The world is going real-time. Today, customer experience is significantly affected by response time, so SLAs are tighter than ever before. It is just not practical to monitor a 2-second SLA with 10-second metrics.
IT goes virtual. Unlike real hardware, virtual environments are not linear, nor predictable. You cannot expect resources to be available when your applications need them. They will eventually be, but not exactly at the time they are needed. The latency of virtual environments is affected by many factors, most of which are outside our control, like: the maintenance policy of the hosting provider, the work load of third party virtual machines running on the same physical servers combined with the resource allocation and throttling policy among virtual machines, the provisioning system of the hosting provider, etc.
What do others do?¶
So, why don’t most monitoring platforms and monitoring SaaS providers offer high resolution metrics?
They want to, but they can’t, at least not massively.
The reasons lie in their design decisions:
Time-series databases (prometheus, graphite, opentsdb, influxdb, etc) centralize all the metrics. At scale, these databases can easily become the bottleneck of the whole infrastructure.
SaaS providers base their business models on centralizing all the metrics. On top of the time-series database bottleneck they also have increased bandwidth costs.
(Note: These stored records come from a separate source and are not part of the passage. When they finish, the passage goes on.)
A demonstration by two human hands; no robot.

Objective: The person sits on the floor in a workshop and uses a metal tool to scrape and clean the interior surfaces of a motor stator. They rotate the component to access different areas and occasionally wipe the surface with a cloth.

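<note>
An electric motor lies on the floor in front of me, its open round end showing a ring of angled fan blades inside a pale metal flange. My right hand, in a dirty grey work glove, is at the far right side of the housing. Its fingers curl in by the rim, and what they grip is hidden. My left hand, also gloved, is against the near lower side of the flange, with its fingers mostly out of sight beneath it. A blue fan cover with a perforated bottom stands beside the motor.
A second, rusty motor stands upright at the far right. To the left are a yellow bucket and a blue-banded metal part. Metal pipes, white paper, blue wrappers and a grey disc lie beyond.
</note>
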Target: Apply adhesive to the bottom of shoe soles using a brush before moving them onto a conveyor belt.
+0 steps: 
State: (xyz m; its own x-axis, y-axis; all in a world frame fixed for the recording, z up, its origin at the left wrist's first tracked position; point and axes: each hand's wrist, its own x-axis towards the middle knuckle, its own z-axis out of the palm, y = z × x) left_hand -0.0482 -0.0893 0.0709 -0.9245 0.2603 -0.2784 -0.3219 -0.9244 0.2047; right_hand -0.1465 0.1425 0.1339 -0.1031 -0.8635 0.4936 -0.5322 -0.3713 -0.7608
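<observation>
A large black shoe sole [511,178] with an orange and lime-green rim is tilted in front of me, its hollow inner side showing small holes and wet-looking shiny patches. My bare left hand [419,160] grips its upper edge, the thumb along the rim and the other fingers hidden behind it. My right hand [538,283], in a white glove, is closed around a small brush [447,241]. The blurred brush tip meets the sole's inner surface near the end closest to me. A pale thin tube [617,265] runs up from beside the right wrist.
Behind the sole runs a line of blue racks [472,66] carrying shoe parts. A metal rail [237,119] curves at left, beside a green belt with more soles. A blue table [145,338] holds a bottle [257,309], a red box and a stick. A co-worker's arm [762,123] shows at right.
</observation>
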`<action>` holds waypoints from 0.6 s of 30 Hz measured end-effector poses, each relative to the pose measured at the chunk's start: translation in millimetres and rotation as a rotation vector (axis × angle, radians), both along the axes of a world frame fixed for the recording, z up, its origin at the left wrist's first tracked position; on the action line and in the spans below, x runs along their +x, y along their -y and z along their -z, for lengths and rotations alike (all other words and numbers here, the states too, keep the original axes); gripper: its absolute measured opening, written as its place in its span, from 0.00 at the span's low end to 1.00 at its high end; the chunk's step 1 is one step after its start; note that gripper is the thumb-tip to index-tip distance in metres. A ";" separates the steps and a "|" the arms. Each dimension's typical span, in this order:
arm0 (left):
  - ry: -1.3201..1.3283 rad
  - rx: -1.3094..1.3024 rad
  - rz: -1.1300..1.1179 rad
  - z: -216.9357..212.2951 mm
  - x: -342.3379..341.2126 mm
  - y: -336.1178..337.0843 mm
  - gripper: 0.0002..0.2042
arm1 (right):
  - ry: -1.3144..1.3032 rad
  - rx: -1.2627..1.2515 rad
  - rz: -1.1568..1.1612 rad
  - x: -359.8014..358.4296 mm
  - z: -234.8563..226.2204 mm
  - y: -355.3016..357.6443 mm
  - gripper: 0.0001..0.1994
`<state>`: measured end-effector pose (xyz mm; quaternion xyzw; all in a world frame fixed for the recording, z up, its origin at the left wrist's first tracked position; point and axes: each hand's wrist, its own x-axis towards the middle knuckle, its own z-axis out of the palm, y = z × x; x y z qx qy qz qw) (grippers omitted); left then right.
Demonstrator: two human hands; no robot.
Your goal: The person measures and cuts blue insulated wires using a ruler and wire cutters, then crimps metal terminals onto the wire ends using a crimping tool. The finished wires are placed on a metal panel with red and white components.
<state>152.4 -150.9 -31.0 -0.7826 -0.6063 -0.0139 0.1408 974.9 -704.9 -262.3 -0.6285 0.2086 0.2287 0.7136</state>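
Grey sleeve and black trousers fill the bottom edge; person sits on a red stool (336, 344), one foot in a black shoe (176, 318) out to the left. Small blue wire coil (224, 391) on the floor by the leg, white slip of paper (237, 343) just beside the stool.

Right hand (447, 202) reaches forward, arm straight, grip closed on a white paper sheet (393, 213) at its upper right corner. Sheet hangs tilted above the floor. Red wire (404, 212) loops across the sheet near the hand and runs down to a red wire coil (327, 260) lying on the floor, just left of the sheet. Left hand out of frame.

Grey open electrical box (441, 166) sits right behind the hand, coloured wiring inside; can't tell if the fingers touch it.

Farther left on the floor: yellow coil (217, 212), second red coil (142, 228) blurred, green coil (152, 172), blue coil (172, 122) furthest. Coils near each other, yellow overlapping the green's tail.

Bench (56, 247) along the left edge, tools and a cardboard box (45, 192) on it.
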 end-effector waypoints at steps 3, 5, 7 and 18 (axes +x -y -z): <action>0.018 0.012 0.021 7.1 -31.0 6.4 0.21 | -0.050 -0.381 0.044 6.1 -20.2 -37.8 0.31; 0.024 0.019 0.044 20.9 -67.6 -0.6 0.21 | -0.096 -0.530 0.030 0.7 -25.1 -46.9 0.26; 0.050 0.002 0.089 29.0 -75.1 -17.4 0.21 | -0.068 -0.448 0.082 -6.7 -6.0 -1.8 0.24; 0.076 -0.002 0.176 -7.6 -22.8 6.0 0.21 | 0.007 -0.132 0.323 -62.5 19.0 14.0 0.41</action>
So, massively supporting high resolution metrics, destroys their business model.
Of course, since a couple of decades the world has fixed this kind of scaling problems: instead of scaling up, scale out, horizontally. That is, instead of investing on bigger and bigger central components, decentralize the application so that it can scale by adding more smaller nodes to it.
There have been many attempts to fix this problem for monitoring. But so far, all solutions required centralization of metrics, which can only scale up. So, although the problem is somehow managed, it is still the key problem of all monitoring platforms and one of the key reasons for increased monitoring costs.
Another important factor is how resource efficient data collection can be when running per second. Most solutions fail to do it properly. The data collection agent is consuming significant system resources when running “per second”, influencing the monitored systems and applications to a great degree.
Finally, per second data collection is a lot harder. Busy virtual environments have a constant latency of about 100ms, spread randomly to all data sources. If data collection is not implemented properly, this latency introduces a random error of ± 10%, which is quite significant for a monitoring system.
So, the monitoring industry fails to massively provide high resolution metrics, mainly for 3 reasons:
- Centralization of metrics makes monitoring cost inefficient at that rate.
- Data collection needs optimization, otherwise it will significantly affect the monitored systems.
- Data collection is a lot harder, especially on busy virtual environments.
What does netdata do differently?¶
Netdata decentralizes monitoring completely. Each Netdata node is autonomous. It collects metrics locally, it stores them locally, it runs checks against them to trigger alarms locally, and provides an API for the dashboards to visualize them. This allows Netdata to scale to infinity.
Of course, Netdata can centralize metrics when needed. For example, it is not practical to keep metrics locally on ephemeral nodes. For these cases, Netdata streams the metrics in real-time, from the ephemeral nodes to one or more non-ephemeral nodes nearby. This centralization is again distributed. On a large infrastructure, there may be many centralization points.
To eliminate the error introduced by data collection latencies on busy virtual environments, Netdata interpolates collected metrics. It does this using microsecond timings, per data source, offering measurements with an error rate of 0.0001%. When running in debug mode, netdata calculates this error rate for every point collected, ensuring that the database works with acceptable accuracy.
Finally, Netdata is really fast. Optimization is a core product feature. On modern hardware, Netdata can collect metrics with a rate of above 1M metrics per second per core (this includes everything, parsing data sources, interpolating data, storing data in the time series database, etc). So, for a few thousands metrics per second per node, Netdata needs negligible CPU resources (just 1-2% of a single core).
Netdata has been designed to:
- Solve the centralization problem of monitoring
- Replace the console for performance troubleshooting.
So, for Netdata 1s granularity is easy, the natural outcome…